Task:
Set down again exactly the lines of the listing below that fall between the line holding "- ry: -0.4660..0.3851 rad" and the line holding "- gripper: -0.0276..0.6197", inclusive.

Source material:
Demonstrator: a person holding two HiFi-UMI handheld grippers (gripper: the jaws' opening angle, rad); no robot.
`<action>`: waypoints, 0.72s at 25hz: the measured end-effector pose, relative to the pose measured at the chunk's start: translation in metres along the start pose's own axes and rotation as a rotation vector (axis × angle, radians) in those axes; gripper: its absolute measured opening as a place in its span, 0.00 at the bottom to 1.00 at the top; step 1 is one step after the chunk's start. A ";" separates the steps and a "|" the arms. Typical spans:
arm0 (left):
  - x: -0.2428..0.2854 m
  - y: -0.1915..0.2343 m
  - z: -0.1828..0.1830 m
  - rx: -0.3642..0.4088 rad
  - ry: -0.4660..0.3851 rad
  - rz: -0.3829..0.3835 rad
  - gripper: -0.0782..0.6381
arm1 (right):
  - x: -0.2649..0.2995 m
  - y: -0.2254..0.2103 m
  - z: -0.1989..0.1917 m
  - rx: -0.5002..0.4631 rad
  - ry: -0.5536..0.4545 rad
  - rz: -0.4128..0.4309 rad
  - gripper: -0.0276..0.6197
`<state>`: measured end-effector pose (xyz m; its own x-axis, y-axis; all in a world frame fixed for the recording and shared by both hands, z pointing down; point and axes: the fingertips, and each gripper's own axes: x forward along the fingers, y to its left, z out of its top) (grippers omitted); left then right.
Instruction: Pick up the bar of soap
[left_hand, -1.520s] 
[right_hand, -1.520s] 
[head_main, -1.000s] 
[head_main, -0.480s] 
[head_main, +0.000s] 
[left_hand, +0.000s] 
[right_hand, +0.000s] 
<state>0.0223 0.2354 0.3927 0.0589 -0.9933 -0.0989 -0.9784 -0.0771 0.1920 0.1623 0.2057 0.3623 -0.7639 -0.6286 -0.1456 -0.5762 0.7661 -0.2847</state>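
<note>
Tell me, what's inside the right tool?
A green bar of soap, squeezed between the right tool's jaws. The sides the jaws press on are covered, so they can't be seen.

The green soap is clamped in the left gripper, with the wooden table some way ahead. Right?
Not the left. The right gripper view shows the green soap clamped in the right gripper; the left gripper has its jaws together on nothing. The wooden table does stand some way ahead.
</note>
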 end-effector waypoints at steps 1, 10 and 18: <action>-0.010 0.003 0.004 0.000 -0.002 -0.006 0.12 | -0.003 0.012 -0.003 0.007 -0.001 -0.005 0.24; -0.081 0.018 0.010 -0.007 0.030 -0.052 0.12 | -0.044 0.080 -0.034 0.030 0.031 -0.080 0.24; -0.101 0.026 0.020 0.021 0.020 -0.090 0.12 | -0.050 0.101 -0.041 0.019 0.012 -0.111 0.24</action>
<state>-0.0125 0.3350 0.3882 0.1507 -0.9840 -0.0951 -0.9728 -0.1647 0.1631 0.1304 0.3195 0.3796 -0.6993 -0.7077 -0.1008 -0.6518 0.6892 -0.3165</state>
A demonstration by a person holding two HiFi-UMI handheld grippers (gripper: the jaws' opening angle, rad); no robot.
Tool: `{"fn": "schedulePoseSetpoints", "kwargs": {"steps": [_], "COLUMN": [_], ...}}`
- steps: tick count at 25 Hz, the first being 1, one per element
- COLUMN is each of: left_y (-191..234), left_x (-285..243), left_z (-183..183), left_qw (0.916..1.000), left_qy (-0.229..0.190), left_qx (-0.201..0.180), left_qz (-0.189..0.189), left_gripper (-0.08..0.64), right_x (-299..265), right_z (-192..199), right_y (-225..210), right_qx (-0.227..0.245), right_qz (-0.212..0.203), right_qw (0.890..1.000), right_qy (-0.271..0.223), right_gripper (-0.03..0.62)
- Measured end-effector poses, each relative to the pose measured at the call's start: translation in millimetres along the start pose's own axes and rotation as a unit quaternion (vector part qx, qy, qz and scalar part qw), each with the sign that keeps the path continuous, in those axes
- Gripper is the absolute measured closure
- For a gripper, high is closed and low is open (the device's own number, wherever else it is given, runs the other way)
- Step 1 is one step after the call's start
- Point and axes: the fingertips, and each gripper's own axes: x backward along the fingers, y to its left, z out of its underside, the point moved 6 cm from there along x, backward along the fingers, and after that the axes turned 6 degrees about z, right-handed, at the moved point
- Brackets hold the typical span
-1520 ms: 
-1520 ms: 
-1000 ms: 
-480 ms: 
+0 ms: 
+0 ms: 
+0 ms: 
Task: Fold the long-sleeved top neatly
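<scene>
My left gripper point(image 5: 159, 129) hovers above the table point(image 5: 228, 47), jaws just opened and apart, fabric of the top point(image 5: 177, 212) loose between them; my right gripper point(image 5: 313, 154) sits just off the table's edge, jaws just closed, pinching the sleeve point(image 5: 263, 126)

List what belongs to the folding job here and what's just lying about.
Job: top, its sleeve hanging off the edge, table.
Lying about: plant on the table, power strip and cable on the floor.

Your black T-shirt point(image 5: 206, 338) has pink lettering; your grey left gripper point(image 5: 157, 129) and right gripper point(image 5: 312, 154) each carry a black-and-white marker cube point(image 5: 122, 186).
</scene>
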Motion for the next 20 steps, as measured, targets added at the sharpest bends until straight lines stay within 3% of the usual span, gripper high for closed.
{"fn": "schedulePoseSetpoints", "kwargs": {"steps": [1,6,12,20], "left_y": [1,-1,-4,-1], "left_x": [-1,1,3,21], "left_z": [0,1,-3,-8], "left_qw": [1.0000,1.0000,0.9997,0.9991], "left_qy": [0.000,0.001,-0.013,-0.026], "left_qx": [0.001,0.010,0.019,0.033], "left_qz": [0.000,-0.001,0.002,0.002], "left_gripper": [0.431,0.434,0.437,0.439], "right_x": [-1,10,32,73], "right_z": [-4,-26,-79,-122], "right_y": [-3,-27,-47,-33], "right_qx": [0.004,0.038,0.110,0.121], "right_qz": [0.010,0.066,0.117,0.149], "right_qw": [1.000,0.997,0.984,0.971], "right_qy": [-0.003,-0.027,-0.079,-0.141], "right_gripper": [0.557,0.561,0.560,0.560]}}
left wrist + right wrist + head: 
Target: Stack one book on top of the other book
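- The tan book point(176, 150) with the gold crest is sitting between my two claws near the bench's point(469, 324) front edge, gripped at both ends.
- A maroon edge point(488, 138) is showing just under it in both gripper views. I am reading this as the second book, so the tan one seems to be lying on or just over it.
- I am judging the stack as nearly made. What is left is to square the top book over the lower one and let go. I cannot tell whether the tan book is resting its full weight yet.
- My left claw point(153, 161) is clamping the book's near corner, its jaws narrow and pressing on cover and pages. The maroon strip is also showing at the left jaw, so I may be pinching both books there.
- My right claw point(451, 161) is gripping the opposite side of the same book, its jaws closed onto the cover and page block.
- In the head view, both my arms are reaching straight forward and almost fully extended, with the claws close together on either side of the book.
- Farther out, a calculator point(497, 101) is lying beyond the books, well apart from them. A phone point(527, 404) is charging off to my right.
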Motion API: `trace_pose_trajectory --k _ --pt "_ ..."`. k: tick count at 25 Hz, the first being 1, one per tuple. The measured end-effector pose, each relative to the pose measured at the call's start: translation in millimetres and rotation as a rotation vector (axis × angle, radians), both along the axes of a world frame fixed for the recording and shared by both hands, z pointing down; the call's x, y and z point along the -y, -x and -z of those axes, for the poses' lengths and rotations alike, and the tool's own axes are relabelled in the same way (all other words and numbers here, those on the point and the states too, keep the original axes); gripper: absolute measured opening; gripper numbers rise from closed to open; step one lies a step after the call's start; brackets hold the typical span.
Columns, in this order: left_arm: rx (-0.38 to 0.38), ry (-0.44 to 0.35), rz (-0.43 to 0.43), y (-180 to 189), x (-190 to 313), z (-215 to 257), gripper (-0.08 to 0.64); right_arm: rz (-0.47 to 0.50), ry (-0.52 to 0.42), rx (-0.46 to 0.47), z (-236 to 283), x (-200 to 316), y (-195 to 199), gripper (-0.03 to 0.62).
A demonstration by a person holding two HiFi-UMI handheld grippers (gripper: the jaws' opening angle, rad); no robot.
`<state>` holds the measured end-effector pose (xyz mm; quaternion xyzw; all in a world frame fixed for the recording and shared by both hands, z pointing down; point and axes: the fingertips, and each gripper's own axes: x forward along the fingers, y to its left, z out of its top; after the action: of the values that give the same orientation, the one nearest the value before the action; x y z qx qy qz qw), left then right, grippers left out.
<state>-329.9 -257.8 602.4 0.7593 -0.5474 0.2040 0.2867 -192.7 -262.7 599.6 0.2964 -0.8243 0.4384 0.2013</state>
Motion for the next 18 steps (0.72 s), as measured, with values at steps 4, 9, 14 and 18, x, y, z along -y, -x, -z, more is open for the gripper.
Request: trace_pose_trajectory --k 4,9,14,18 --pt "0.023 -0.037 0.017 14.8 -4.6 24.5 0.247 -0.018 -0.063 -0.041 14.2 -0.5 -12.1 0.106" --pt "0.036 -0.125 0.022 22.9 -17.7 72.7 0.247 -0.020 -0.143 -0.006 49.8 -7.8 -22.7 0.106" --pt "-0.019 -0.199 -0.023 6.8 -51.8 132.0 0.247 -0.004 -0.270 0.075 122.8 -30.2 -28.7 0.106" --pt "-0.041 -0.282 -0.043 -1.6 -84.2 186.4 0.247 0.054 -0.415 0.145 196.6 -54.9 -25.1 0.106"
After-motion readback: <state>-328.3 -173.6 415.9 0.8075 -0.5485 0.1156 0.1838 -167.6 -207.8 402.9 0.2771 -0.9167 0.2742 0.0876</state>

Result below:
  - ry: -0.4660..0.3851 rad
  - rz: -0.3829..0.3835 rad
  - gripper: -0.0782..0.6381
arm1 (right):
  - x: -0.2649..0.2995 m
  - y: -0.2254..0.2103 m
  - z: -0.1989..0.1917 m
  - rx: -0.5002..0.4631 rad
  - ry: -0.5536..0.4545 rad
  - rz: -0.4128..0.4309 rad
  - gripper: -0.0276..0.6197

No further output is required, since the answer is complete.